Gordon Paul M K, Sensen Christoph W
University of Calgary, Faculty of Medicine, Sun Center of Excellence for Visual Genomics, Calgary, AB, Canada.
BMC Bioinformatics. 2007 Jun 18;8:208. doi: 10.1186/1471-2105-8-208.
Traditional HTML interfaces for input to and output from Bioinformatics analysis on the Web are highly variable in style, content and data formats. Combining multiple analyses can therefore be an onerous task for biologists. Semantic Web Services allow automated discovery of conceptual links between remote data analysis servers. A shared data ontology and service discovery/execution framework is particularly attractive in Bioinformatics, where data and services are often both disparate and distributed. Instead of biologists copying, pasting and reformatting data between various Web sites, Semantic Web Service protocols such as MOBY-S hold out the promise of seamlessly integrating multi-step analysis.

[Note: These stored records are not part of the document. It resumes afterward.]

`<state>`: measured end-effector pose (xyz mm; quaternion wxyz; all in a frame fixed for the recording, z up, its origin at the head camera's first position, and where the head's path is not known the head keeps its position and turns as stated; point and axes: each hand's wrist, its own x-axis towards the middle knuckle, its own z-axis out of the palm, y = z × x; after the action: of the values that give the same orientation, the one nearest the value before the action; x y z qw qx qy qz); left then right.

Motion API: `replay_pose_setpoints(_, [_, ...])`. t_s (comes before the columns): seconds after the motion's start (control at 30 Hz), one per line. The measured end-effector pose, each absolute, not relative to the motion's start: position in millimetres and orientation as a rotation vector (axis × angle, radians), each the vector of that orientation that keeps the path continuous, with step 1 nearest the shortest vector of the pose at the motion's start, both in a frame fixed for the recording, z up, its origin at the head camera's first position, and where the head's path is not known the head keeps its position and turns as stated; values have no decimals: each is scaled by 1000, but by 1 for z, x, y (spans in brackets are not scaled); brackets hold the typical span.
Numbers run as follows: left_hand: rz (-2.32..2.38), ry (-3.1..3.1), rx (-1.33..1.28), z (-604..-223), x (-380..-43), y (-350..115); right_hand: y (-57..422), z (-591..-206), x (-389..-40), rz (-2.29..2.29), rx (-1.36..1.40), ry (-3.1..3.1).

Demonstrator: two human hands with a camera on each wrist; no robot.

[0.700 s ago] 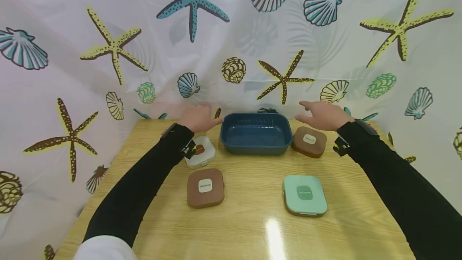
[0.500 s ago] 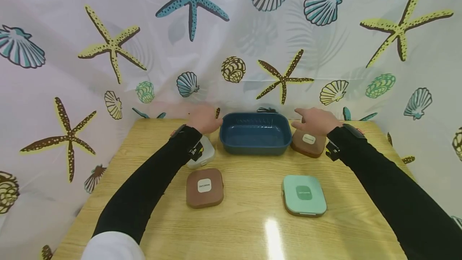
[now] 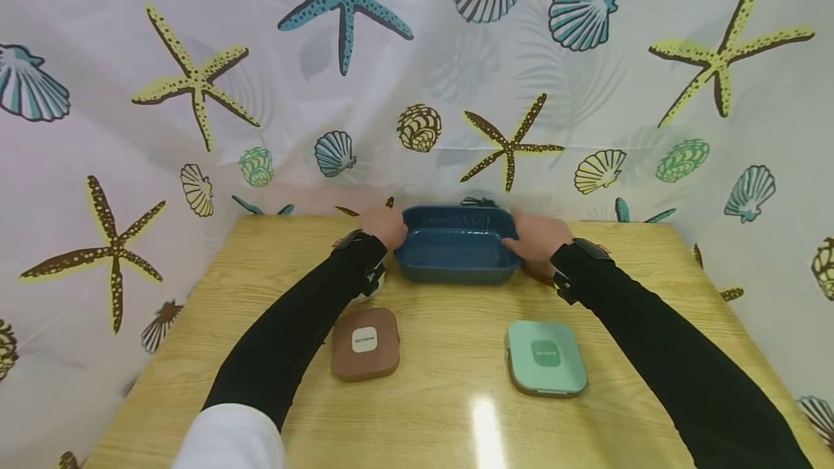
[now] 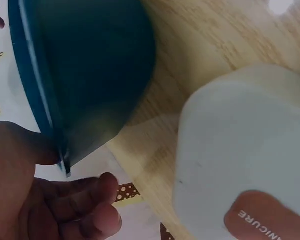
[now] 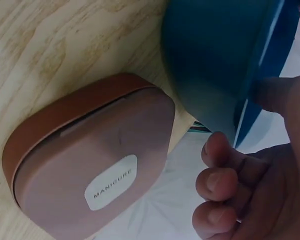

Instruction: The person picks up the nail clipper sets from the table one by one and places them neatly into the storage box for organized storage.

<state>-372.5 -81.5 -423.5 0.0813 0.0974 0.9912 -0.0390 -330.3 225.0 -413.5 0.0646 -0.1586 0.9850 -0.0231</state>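
A deep blue rectangular dish (image 3: 456,275) stands at the far edge of the table, with a hand at each end. My left hand (image 3: 383,229) has its thumb over the left rim and its fingers curled outside, as the left wrist view shows. At the other end my right hand (image 3: 542,237) lays its thumb inside the rim, fingertips at the outer wall. Beside the left hand lies a white manicure case (image 4: 240,150), mostly covered by the wrist in the head view. A brown manicure case (image 5: 100,155) sits under the right hand, largely hidden from the head.
Nearer on the wooden table (image 3: 449,353) lie another brown case (image 3: 365,344) at left and a mint-green case (image 3: 546,357) at right. A white curtain (image 3: 417,42) printed with starfish and shells hangs behind and along both sides.
Both hands have moved inward and down, from beside the blue dish to its two end rims. The white case and far brown case are now more covered by the arms.
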Motion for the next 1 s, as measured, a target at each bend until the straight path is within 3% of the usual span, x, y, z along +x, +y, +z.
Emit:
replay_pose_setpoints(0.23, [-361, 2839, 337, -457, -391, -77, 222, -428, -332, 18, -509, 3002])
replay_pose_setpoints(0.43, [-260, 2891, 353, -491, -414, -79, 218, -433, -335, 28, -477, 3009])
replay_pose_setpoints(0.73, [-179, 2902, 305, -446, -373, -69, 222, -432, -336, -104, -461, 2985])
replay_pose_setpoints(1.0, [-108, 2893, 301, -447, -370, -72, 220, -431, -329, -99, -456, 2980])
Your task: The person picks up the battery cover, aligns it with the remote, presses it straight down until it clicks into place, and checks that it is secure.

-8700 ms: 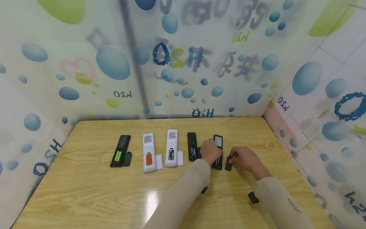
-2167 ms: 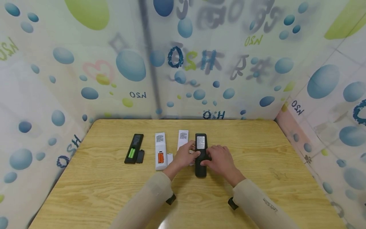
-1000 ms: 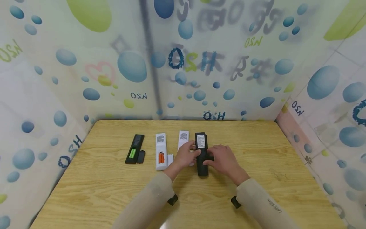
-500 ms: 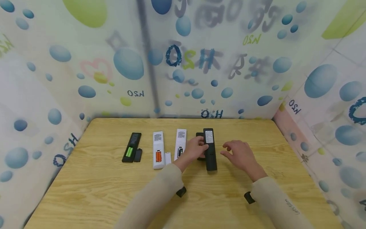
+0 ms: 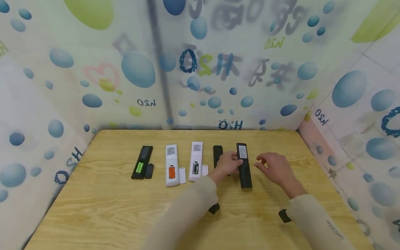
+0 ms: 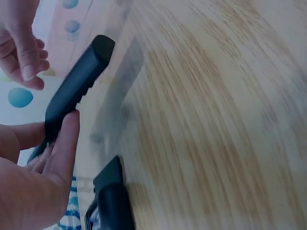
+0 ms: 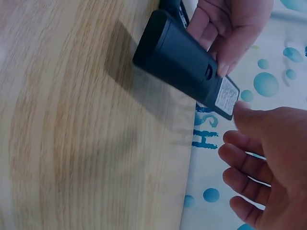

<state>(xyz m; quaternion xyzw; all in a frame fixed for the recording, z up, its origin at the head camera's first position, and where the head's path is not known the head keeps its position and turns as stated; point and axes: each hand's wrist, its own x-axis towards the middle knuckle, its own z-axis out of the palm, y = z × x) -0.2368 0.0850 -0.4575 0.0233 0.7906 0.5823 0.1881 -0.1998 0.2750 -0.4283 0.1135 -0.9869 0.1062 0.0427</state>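
Observation:
My left hand (image 5: 227, 163) pinches a black remote control (image 5: 244, 166) between thumb and fingers. Its back, with a white label, faces up and its battery cover is on. In the left wrist view, the remote (image 6: 76, 84) hangs above the table over its shadow. My right hand (image 5: 278, 171) hovers just right of it, holding nothing, fingers loosely bent; in the right wrist view the thumb of this hand (image 7: 278, 158) appears close to the remote's label end. Partly behind my left hand lies another black remote (image 5: 217, 152), its battery bay hidden in the head view.
Two white remotes (image 5: 171, 156) (image 5: 196, 152) lie with battery bays uncovered and batteries showing, white covers (image 5: 182, 175) (image 5: 205, 170) beside them. Far left is a black remote (image 5: 145, 154) with green batteries and its cover (image 5: 149, 171). The wooden table (image 5: 109, 208) meets a patterned wall behind.
My left hand has carried the black remote to the right, away from the other black remote, which is uncovered more. My right hand has let go of it and moved right.

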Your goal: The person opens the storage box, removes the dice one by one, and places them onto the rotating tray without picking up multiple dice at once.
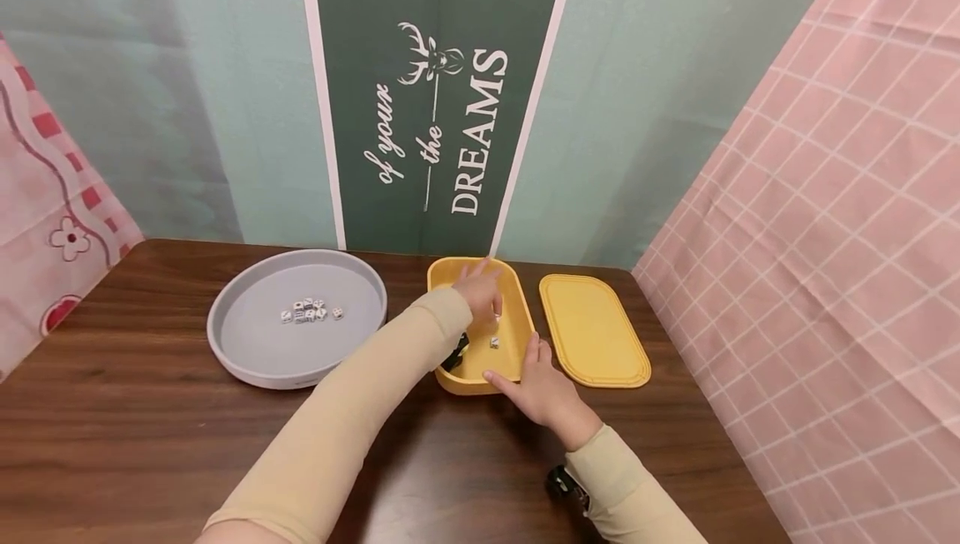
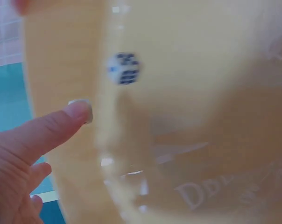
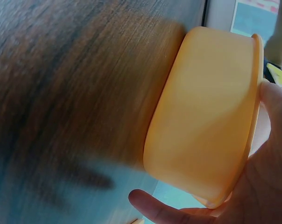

We have developed a program (Seahawk) that allows biologists to intuitively and seamlessly chain together Web Services using a data-centric, rather than the customary service-centric approach. The approach is illustrated with a ferredoxin mutation analysis. Seahawk concentrates on lowering entry barriers for biologists: no prior knowledge of the data ontology, or relevant services is required. In stark contrast to other MOBY-S clients, in Seahawk users simply load Web pages and text files they already work with. Underlying the familiar Web-browser interaction is an XML data engine based on extensible XSLT style sheets, regular expressions, and XPath statements which import existing user data into the MOBY-S format.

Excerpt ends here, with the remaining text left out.